The fewest claims for jobless benefits in 15 years signal the U.S. labor market continues to strengthen even as the world’s largest economy struggles to regain momentum.
The number of applications for unemployment insurance payments unexpectedly fell by 1,000 to 264,000 in the week ended May 9, pushing the monthly average to the lowest level since April 2000, according to Labor Department data issued Thursday in Washington. Another report showed producer prices declined broadly last month.
Persistently low firings are typically accompanied by bigger payroll gains, indicating employers probably will continue to beef up staff. That means Federal Reserve policy makers are likely to meet their goal of putting more Americans back to work, while the other half of their equation -- a pickup in pricing power -- is less within reach.
“They’re pretty close to meeting their full-employment mandate,” said Michael Feroli, chief U.S. economist at JPMorgan Chase & Co. in New York and a former Fed researcher. “They’re obviously further away from meeting their price-stability mandate, but that can change in a relatively short amount of time.”
Feroli projects the Fed will wait until September to raise its benchmark interest rate, which it has held near zero since late 2008.
The Standard & Poor’s 500 Index closed at an all-time high, halting a three-session slide, spurred by a rally in technology companies and gains in multinational companies. The S&P 500 climbed 1.1 percent to 2,121.1 at the close in New York.
The Labor Department’s report on producer prices showed costs unexpectedly fell 0.4 percent in April from the prior month, depressed by declining profit margins at wholesalers and retailers. The decrease was below the lowest estimate of economists surveyed by Bloomberg.
Over the past 12 months, wholesale prices fell 1.3 percent, the most in records dating back to 2010.
Businesses have seen muted wholesale costs as a plunge in energy prices in the second half of 2014 and a stronger dollar limit inflation early in the pipeline. Fed officials are looking for signs that price growth will rise toward their goal, which is 2 percent annually by their preferred measure, as they consider raising the benchmark rate.
“Today’s PPI report supports our dovish expectations for the Fed,” Jason Schenker, chief economist and president of Prestige Economics LLC in Austin, Texas, said in a research note. The decline may also weigh on consumer prices, so “we find support for our expectations that the Fed will not raise rates until Q4 2015.”
The persistently low level of jobless claims is surprising most analysts.

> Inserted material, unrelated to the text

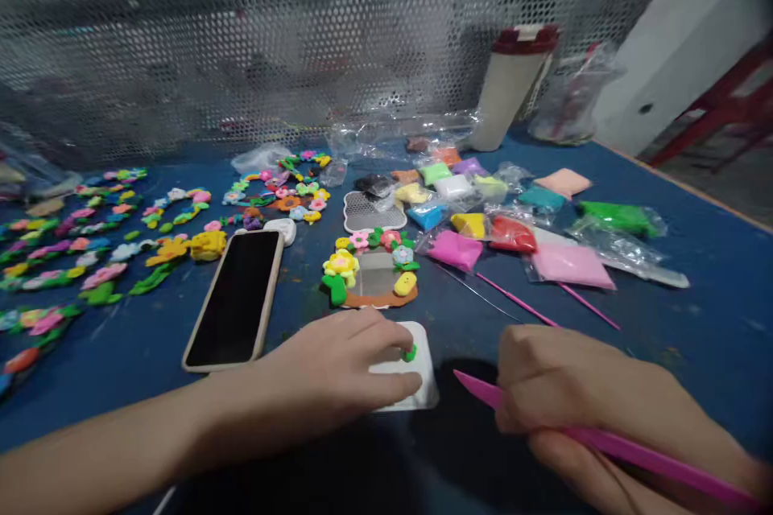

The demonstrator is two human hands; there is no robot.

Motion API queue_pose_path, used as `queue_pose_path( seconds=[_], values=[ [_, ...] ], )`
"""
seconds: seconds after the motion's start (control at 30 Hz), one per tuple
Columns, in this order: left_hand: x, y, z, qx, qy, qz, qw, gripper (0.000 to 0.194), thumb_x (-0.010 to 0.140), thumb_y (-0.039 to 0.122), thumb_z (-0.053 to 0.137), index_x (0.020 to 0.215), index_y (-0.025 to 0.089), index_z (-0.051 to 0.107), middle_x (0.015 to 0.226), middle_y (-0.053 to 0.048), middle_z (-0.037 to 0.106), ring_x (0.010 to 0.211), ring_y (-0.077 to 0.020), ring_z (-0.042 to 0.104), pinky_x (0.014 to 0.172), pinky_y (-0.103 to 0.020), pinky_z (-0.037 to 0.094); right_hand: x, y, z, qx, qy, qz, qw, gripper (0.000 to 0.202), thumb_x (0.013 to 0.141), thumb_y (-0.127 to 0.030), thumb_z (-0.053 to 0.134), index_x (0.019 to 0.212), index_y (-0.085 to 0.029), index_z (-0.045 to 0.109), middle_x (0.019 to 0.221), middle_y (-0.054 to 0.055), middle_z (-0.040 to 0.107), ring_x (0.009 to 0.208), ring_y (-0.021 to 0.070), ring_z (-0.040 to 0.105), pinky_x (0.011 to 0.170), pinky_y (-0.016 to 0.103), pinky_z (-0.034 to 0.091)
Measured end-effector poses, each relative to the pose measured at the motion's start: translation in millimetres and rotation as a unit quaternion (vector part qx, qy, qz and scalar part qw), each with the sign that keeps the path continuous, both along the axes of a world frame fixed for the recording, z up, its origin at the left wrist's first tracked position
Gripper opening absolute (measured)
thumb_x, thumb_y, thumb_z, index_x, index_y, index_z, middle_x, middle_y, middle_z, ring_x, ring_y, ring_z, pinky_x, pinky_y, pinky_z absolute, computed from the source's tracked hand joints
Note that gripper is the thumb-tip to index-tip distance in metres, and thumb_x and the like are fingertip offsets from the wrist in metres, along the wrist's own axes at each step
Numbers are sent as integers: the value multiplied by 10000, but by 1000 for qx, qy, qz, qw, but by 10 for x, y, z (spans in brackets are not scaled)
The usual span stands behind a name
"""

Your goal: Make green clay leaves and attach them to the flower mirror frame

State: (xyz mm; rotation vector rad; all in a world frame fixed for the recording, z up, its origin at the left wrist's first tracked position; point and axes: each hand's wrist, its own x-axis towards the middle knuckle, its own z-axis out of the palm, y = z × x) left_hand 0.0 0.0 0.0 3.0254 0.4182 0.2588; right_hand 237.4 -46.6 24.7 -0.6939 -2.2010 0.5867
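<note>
Spreading the left hand (347,362) over a white board (427,374) at the lower centre of the frame, with thumb and forefinger parted rather than pinching. Setting the forefinger right by a small green piece (410,354) on that board, but leaving actual contact hard to tell. Probably steadying the board, or guarding the piece against slipping. Closing the right hand (561,394) around a pink tool (640,455) at the lower right, aiming the narrow tip leftward, just short of the board. Gripping nearer the tip than the far end, perhaps for finer control, and letting the long handle run back toward the lower right corner.

Seeing, just above the board, a flower-trimmed frame (378,299), apparently within easy reach. Having a phone (237,298) lying dark-screened beyond the left forearm. Finding colourful packets (573,264) crowding the centre right, probably wrapped for separating the colours, with thin pink sticks (519,299) lying in front. Noticing rows of flower pieces (104,277) filling the left side, perhaps spaced out against sticking together.

Working on a dark blue counter (713,306) with faint stains. Facing a perforated metal panel (271,48) across the top, with a pale tumbler (513,88) standing before it at the upper right. Glimpsing a white wall (658,40) and red furniture (718,113) beyond, at the right edge.
</note>
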Motion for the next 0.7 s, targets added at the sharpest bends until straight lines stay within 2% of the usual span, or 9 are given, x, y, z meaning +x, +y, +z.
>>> queue_pose_path(
  seconds=[0.1, 0.2, 0.33, 0.47, 0.6, 0.7],
  values=[
    [-8, -10, -18, -44, 16, 30, 998, 164, 931, 177, 479, 1027, 240, 596, 1106, -1, 584, 944, -153, 525, 765, -217, 367, 12, 1, -1, 5, 17, -2, 1000, 223, 978, -282, 382, 872, -200, 561, 577, -7, 590, 522, 106, 535, 516, 216, 443],
    [-13, -14, -32, -59, 6, 53, 997, 144, 941, 248, 481, 1011, 213, 602, 1048, -8, 612, 925, -149, 541, 735, -206, 382, 18, 15, -27, -8, 13, -1, 1000, 145, 922, -146, 435, 927, -191, 573, 632, -8, 607, 556, 104, 550, 533, 206, 457],
    [-19, -14, -46, -40, -31, 57, 997, 230, 944, 335, 469, 1002, 174, 622, 988, -57, 627, 862, -168, 554, 736, -244, 407, -3, 31, -96, -56, -13, -20, 998, 256, 803, 3, 462, 947, -171, 581, 763, 5, 650, 674, 90, 596, 609, 165, 484],
    [-35, -25, -50, -39, -46, 66, 996, 198, 919, 322, 521, 1001, 169, 617, 979, -66, 631, 835, -160, 561, 719, -243, 426, -45, 22, -189, -91, -43, -25, 995, 240, 831, -5, 474, 952, -169, 601, 820, 10, 668, 749, 96, 611, 695, 167, 489],
    [-54, -36, -77, -47, -54, 87, 994, 176, 911, 303, 540, 1021, 188, 615, 968, -52, 626, 818, -149, 554, 685, -228, 427, -75, 10, -293, -85, -52, 8, 995, 258, 841, -8, 486, 999, -175, 604, 852, 6, 674, 766, 99, 595, 720, 163, 479],
    [-61, -30, -123, -27, -65, 81, 994, 169, 927, 280, 508, 1027, 204, 621, 956, -41, 629, 806, -148, 544, 662, -235, 403, -92, 1, -358, -64, -36, 27, 997, 294, 847, -8, 483, 1069, -177, 578, 913, 14, 668, 815, 102, 584, 767, 167, 468]
  ],
)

The median forecast of 53 economists surveyed by Bloomberg projected an increase to 273,000 for last week.
“These are quite remarkable numbers,” said Raymond Stone, managing director at Stone & McCarthy Research Associates in Princeton, New Jersey. “Typically, when you have low claims you have strong payroll numbers.”
Payrolls grew by 223,000 last month, and the unemployment rate fell to 5.4 percent from 5.5 percent in March, another Labor Department report showed last week. The increase in payrolls followed a revised 85,000 gain in March that was the smallest since June 2012.

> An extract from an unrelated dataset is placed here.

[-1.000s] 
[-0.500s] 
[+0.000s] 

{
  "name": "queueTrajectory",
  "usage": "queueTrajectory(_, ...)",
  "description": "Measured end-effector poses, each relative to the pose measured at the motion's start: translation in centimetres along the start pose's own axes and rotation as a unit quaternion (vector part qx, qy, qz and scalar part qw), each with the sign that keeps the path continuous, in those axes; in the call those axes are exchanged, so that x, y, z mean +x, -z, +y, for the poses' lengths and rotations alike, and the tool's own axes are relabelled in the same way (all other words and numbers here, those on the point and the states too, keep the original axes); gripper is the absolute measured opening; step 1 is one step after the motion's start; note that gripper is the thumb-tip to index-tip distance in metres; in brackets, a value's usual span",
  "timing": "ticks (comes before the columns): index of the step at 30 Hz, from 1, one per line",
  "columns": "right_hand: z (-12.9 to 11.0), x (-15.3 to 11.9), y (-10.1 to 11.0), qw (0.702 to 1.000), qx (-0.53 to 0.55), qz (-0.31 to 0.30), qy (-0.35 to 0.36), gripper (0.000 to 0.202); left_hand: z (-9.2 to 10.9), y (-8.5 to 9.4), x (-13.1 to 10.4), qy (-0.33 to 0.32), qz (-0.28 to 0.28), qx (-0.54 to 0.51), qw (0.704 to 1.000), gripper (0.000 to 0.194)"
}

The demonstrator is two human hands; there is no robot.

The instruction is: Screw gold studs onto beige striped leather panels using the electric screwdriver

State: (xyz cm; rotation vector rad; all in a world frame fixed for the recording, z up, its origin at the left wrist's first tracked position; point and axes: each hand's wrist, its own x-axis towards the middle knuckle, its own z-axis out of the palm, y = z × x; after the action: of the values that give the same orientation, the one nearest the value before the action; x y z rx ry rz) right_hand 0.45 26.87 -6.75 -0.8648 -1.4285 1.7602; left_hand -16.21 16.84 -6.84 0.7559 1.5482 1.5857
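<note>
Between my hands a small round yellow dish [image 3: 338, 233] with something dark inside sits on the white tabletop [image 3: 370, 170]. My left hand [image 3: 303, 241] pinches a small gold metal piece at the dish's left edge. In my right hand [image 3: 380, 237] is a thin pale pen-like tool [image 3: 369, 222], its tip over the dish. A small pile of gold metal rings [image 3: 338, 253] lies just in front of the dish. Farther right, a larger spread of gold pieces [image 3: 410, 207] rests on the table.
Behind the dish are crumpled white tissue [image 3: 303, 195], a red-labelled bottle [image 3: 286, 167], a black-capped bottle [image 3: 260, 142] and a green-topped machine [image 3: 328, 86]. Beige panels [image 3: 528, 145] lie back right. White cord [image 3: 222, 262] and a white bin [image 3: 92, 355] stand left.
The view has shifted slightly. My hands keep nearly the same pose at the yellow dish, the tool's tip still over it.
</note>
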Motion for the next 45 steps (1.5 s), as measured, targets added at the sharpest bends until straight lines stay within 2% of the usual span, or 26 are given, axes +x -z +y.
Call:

Gains in employment are coming as the economy shows little sign of strengthening after stalling in the first three months of the year due in part to transitory issues, including bad weather and port disputes on the West Coast.
A report Wednesday showed retail sales barely budged in April after a 0.2 percent drop from January through March that marked the first quarterly decline in almost three years.
JPMorgan Chase’s Feroli lowered his forecast for second-quarter gross domestic product after the report to a 2 percent annualized rate from 2.5 percent. The economy grew at 0.2 percent pace in the first three months of the year, Commerce Department figures showed in late April.
Data out since then indicate it probably contracted as the trade deficit swelled even more than the government projected. Revised figures are due later this month.
“The bigger issue, in our view, is if and when the weaker GDP figures flow through to a slower pace of labor market improvement,” Feroli wrote in a research note Wednesday. If the signal from jobless claims “proves correct and job growth remains robust, then we believe our September liftoff call is still appropriate, even with a disappointing first half for GDP.”
David Altig, research head at the Federal Reserve Bank of Atlanta, is among those who project hiring and growth will converge.
Weak productivity, which explains why GDP and employment have diverged, is unlikely to remain so muted, Altig said in an interview on May 13 before a conference in Madrid.
“That does mean something is going to give,” he said. “Either the labor market is going to slow down some, or GDP is going to pick up some and I would expect to see both of those things happening as we move forward.”
Fed Chair Janet Yellen and her colleagues are monitoring the labor market while also looking for signs of inflation as they consider the appropriate time to raise their benchmark interest rate from near zero.
The personal consumption expenditures index, the Fed’s preferred inflation gauge, rose 0.3 percent in March from a year earlier and has been below the Fed’s 2 percent goal since May 2012. The core measure increased 1.3 percent in the 12 months ending in March.
The producer price index is one of three monthly inflation gauges from the Labor Department. The CPI, due for release May 22, rose 0.1 percent in April, according to the Bloomberg survey median. A report Wednesday showed the cost of imported goods fell 0.3 percent last month, marking the 10th straight decline as the dollar rose and overseas economies cooled.